Task details
Only the number is wanted: how many lines below include "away"?

• • • •

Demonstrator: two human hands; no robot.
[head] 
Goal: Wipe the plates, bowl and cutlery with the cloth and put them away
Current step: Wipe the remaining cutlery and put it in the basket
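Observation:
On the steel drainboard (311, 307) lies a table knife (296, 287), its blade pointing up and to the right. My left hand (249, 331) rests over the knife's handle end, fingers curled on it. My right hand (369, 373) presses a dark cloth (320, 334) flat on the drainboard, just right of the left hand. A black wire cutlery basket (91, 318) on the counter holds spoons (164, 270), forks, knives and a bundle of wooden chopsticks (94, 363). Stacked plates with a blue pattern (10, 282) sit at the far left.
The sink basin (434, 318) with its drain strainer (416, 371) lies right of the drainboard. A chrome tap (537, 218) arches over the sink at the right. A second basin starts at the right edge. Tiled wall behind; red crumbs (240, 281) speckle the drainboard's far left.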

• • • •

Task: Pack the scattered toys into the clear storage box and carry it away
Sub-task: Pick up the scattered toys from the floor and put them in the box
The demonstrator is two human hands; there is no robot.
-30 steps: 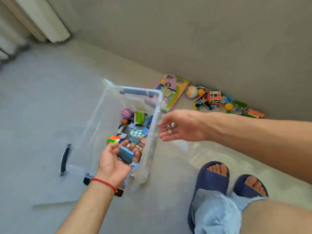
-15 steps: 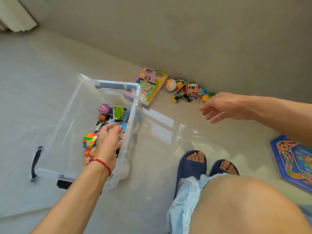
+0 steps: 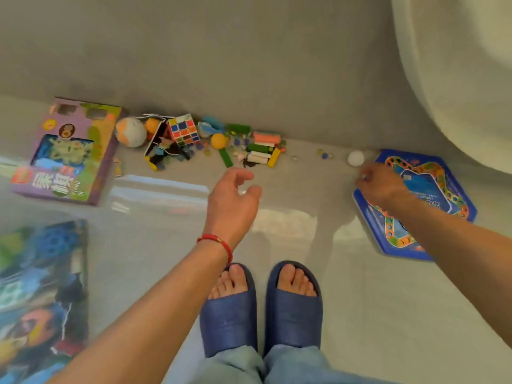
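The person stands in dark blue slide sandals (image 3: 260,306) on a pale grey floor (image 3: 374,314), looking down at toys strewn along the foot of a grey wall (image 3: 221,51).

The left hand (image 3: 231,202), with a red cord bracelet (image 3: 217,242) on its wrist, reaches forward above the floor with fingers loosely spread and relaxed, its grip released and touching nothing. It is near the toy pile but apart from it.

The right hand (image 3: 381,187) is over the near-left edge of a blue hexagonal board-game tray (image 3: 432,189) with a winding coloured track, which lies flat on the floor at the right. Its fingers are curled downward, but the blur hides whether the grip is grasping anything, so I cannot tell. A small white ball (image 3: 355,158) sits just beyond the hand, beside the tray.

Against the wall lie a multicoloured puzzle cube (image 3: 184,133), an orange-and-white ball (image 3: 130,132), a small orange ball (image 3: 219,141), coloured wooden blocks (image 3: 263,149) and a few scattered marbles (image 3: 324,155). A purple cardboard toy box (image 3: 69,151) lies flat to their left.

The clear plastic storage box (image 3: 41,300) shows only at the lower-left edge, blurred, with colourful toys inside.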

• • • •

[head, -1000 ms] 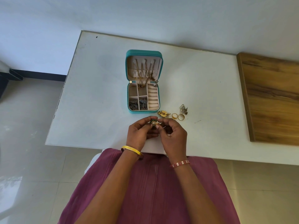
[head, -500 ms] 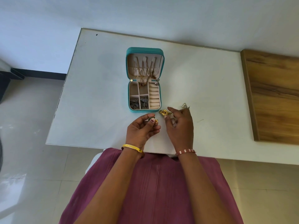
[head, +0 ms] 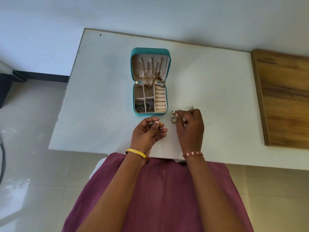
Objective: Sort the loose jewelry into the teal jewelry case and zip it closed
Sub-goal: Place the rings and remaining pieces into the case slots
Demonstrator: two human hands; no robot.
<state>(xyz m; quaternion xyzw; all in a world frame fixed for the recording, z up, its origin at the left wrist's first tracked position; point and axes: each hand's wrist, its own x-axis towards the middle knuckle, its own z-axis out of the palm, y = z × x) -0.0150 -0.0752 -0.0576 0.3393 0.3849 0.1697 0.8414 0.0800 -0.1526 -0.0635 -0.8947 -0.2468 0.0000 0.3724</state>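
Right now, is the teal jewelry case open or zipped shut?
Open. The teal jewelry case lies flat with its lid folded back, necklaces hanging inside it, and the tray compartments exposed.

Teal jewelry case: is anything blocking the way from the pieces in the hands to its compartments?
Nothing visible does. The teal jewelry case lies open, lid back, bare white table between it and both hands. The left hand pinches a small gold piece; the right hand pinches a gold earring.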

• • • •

Solved problem
2